The issues? Tyco wants to eliminate pensions for new workers, limit personal and sick days (without changing the nature of work at the plant, which is physically and mentally demanding) and an end to overtime pay for working Sundays. In short, Tyco wants to destroy any pretense that it cares about its workers' health or well-being, and wants to renege on its obligation to adequately compensate workers. What Tyco is doing is not uncommon, as even the City of St. Louis is mulling over various pension elimination plans for public employees. Pensions are disappearing for labor-intensive and often demeaning work that big businessmen would never do themselves; exploitation, once an implied tenet of the employee/employer relationship, is now a naked fact that is practically legal.

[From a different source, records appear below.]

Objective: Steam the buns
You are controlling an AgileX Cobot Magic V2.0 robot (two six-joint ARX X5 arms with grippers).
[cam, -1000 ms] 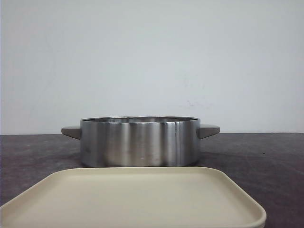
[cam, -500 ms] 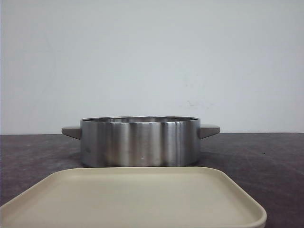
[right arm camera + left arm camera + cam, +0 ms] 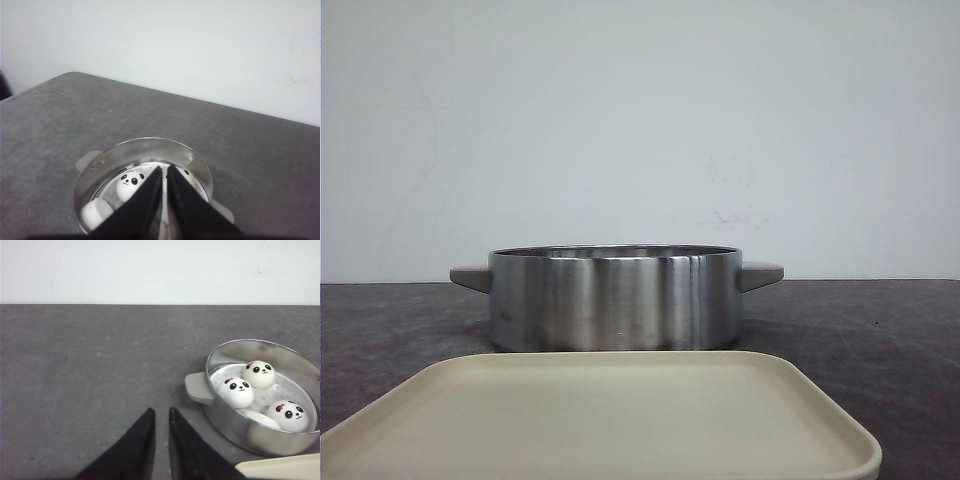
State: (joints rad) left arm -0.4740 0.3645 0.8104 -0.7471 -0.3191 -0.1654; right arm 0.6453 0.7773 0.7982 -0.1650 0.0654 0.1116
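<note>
- Front view: nothing has changed in the past second; the steel pot (image 3: 613, 298) stands behind a bare cream tray (image 3: 610, 420).
- Left wrist view: the buns (image 3: 236, 392) sit inside the pot; the left gripper (image 3: 160, 415), nearly clenched, hangs empty beside it.
- Right wrist view: the right gripper (image 3: 164, 172), jaws almost together, holds nothing above the pot; loading looks finished.

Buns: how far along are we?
Done: the buns sit inside the steel pot; four show, one mostly hidden. The beige tray is bare. In hand: nothing; left gripper and right gripper nearly closed, empty. Left: no lid in view.
</note>
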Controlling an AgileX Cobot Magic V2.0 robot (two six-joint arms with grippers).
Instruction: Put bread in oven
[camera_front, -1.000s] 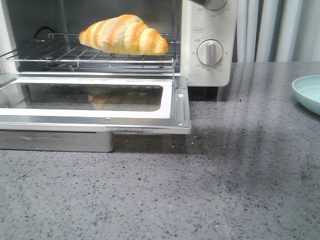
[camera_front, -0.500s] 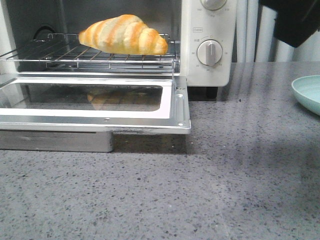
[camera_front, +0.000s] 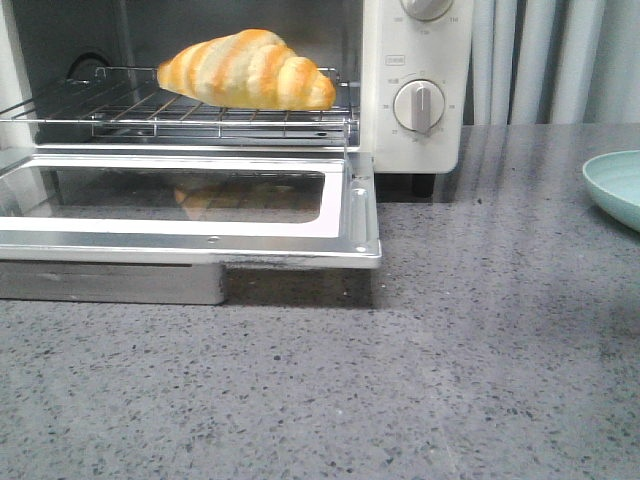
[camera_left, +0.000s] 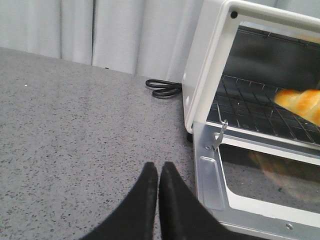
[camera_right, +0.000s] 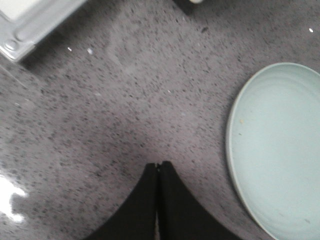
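Now, at the upper left of the front view, the bread (camera_front: 246, 69) lies on the wire rack (camera_front: 150, 112) inside the oven (camera_front: 415, 85), above its folded-down glass door (camera_front: 190, 205). Left gripper (camera_left: 158, 167), jaws pressed together and empty, hovers over the grey counter (camera_left: 75, 115) just beside the door's corner, well apart from the bread. Right gripper (camera_right: 159, 166), also closed on nothing, hangs beside the pale green plate (camera_right: 275, 150) at far right.
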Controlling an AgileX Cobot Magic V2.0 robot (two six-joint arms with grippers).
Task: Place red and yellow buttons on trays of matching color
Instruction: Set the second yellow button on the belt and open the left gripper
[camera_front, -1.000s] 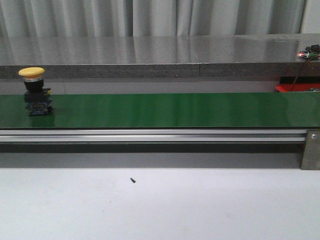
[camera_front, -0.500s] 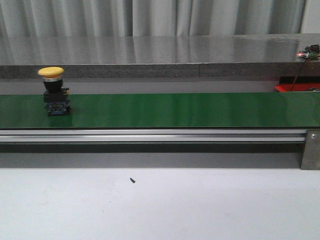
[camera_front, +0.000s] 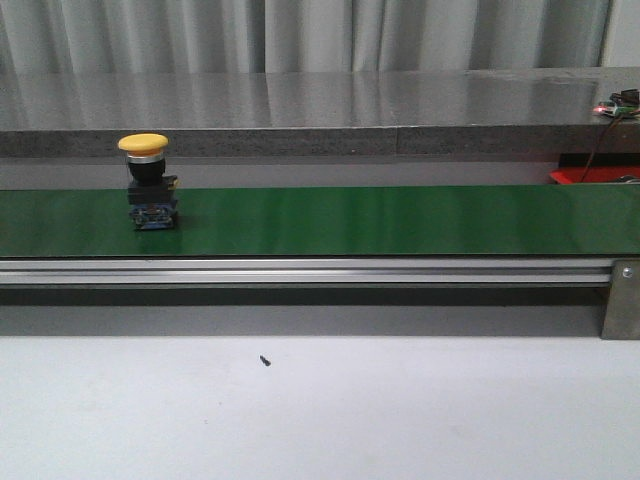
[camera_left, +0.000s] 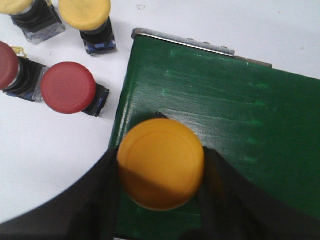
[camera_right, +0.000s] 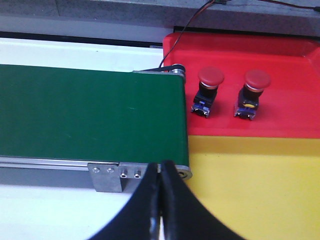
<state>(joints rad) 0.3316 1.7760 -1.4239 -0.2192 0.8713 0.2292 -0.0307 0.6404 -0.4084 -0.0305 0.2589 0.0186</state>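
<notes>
A yellow button (camera_front: 144, 144) with a black and blue base stands upright on the green belt (camera_front: 400, 220), left of centre in the front view. My left gripper (camera_left: 160, 172) is shut on another yellow button (camera_left: 160, 167) over the belt's end (camera_left: 220, 115). A finger (camera_left: 105, 200) presses each side of its cap. My right gripper (camera_right: 160, 172) is shut with nothing in it, above the belt's other end. There, two red buttons (camera_right: 210, 77) (camera_right: 256, 80) stand on the red tray (camera_right: 290, 115), and the yellow tray (camera_right: 250, 190) lies beside it.
Loose red buttons (camera_left: 68, 87) and yellow buttons (camera_left: 85, 12) stand on the white table beside the belt's end. A grey ledge (camera_front: 320, 105) runs behind the belt, and an aluminium rail (camera_front: 300, 270) runs along its front. A corner of the red tray (camera_front: 590, 175) shows at the far right.
The yellow button on the belt has travelled to the right, from the far left edge toward the centre. Nothing else in the front view moved.
</notes>
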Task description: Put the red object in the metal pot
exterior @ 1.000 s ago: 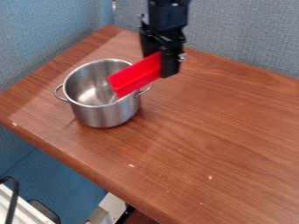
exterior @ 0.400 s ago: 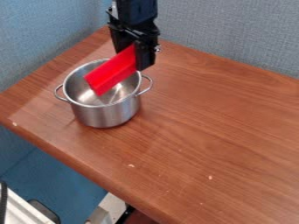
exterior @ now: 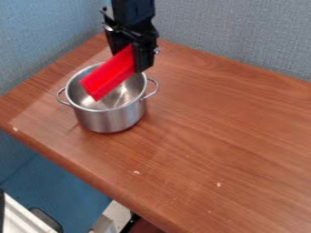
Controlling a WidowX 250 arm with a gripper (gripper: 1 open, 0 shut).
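Progress is looking pretty good so far, most of the job is basically handled. The tool (exterior: 137, 56) is gripping the red block (exterior: 109, 75) by its upper end, and the block is hanging tilted in the air, with its lower end pointing down over the open mouth of the pot (exterior: 107, 102). The pot is sitting near the back left corner of the table (exterior: 206, 136), and it's looking empty inside as far as I can tell. So picking up and carrying over are done. What's left, I'm guessing: lowering the block a bit and letting go so it's dropping in rather than catching on the rim. It's a long block, so it may be ending up leaning against the side.
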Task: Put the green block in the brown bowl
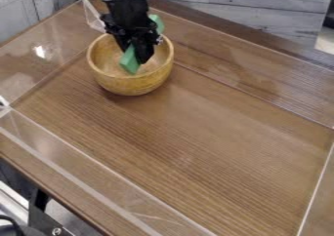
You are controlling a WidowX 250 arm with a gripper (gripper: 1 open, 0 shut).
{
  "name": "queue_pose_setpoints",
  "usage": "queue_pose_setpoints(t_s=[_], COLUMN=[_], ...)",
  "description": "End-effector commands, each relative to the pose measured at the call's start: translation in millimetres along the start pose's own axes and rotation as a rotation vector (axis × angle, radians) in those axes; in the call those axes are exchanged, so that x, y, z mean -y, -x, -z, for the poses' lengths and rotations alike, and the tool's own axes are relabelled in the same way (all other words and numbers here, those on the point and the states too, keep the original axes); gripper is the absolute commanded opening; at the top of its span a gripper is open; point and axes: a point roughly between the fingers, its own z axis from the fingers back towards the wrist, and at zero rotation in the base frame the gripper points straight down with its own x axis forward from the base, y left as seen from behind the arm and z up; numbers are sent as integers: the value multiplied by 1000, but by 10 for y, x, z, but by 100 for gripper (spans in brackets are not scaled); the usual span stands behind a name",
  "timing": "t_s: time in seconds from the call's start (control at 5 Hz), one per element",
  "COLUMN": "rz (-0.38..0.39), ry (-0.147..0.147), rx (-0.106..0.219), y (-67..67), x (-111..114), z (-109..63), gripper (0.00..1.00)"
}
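Observation:
The brown bowl (129,72) stands on the wooden table at the upper left of the camera view. My black gripper (129,45) reaches down over the bowl's opening, shut on the green block (132,57). The block hangs steeply tilted, its lower end inside the bowl and its upper end showing behind the fingers near the bowl's far rim. Whether the block's lower end touches the bowl's floor I cannot tell.
The wooden table (196,133) carries a clear raised border (78,167) along its front and sides. A pale brick-pattern wall (248,11) runs behind it. Dark equipment (20,216) sits below the front left corner.

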Motion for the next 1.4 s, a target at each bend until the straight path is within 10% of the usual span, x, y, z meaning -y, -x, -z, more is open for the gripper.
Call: queue_pose_setpoints(t_s=[0.0, 1.2], rz=[17, -14], ry=[-27, -3], rx=[57, 16], y=[-167, -197], x=[-22, -61], z=[-159, -131], gripper=[0, 0])
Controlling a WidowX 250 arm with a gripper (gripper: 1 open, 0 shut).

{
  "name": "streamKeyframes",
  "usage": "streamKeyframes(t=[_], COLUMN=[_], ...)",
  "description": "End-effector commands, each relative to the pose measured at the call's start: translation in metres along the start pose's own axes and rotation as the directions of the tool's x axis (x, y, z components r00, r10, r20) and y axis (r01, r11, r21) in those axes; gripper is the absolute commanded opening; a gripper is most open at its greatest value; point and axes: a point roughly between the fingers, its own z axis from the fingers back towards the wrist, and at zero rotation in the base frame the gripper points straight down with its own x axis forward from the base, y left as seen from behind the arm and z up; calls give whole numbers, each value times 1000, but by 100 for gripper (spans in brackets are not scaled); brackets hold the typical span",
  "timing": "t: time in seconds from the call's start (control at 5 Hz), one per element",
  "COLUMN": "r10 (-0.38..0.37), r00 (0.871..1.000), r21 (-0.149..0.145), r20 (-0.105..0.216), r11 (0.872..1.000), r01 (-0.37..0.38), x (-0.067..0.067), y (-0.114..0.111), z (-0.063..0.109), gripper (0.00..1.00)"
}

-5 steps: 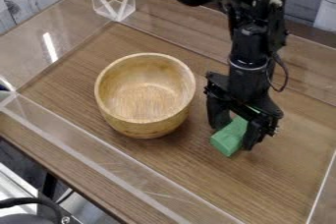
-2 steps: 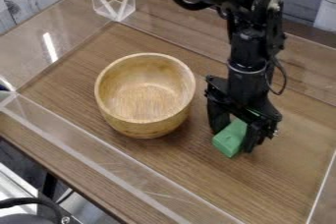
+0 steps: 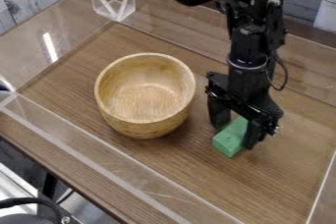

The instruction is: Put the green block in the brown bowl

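Most of the view is wooden tabletop [image 3: 138,169], and on it the job looks barely begun: the reach seems made, while the carrying and the placing are left. The black robot arm [image 3: 250,36] comes in from the far side and hangs down over the block's place, so the approach can be counted as largely done. The brown bowl [image 3: 147,126] stands upright at the arm's side, toward the left of the picture, its mouth facing up and no green block inside it. The fingers [image 3: 265,124] are spread open, low over the block and around its far part; no firm grip shows, and whether either one touches it I cannot tell. The green block [image 3: 231,140] appears to lie on the wood, near the bowl but outside it, its near end in plain sight and its far end partly hidden by the fingers. What remains, as I judge it, is to close on the block, lift it above the thick rim, bring it across over the bowl and let it drop in.
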Motion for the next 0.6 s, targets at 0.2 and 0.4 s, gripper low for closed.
streamKeyframes(t=[0.2,0.4], r10=[-2,-2], r00=[998,998], r21=[-1,-2], r20=[70,68], r11=[1000,1000], r01=[2,2], x=[9,10], y=[2,2], z=[20,20], gripper=[100,100])
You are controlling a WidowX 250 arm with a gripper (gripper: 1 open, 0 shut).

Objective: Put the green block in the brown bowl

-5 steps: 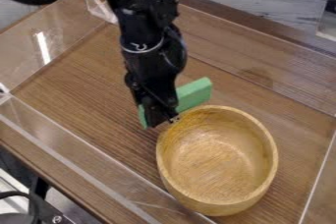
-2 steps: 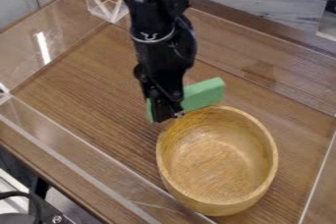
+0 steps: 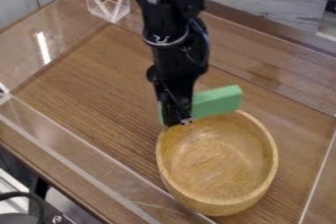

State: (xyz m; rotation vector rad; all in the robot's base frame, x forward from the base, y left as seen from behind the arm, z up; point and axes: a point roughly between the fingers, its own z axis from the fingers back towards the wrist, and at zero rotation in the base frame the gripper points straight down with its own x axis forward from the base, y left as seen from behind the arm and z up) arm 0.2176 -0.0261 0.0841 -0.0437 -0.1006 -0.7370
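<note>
My black gripper hangs from the arm at the centre of the view, shut on the near end of the green block. The block is a matte green bar lifted off the table, sticking out to the right of the fingers, just above the far rim of the brown bowl. The bowl is a large round wooden one with a thick rim, sitting at the lower right with nothing inside it. The fingertips hover right at the bowl's far-left rim.
Clear plastic walls enclose the wooden tabletop on the near and left sides. A small clear stand sits at the back, behind the arm.
The arm has carried the green block to the right and slightly toward the bowl; the block now sits over the bowl's far rim. The bowl has not moved.
</note>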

Our nation is wealthier than it ever has been, and St. Louis is seeing unprecedented investment. Now should be the time to do what is right, but instead business and government leaders are greedier than ever. Rather than share the abundance, these people want more of it than they did when wealth was scarce. Capital is in a truly decadent mode in the world, with profit -- not products -- as the only goal of businessmen. Our society is suffering because of their pursuits, and as a result is rapidly becoming one in which fear, hatred and self-destruction are becoming widespread tendencies of those being left behind (most of us, really).
While the Mallinckrodt workers' strike is laudable, one wonders who will come to their aide. Laborers -- I'm not talking about unions -- have no friends at City Hall, in Jefferson City or in Washington, D.C. Local alderman-turned-Congressman Dick Gephardt, a supposed labor hero, is now an international trade law advisor to one of the richest trial law firms in the country. However, the politicians and businessmen may not get the last laugh: a struggle that cannot be carried out through sanctioned political means just may find another way of carrying itself out.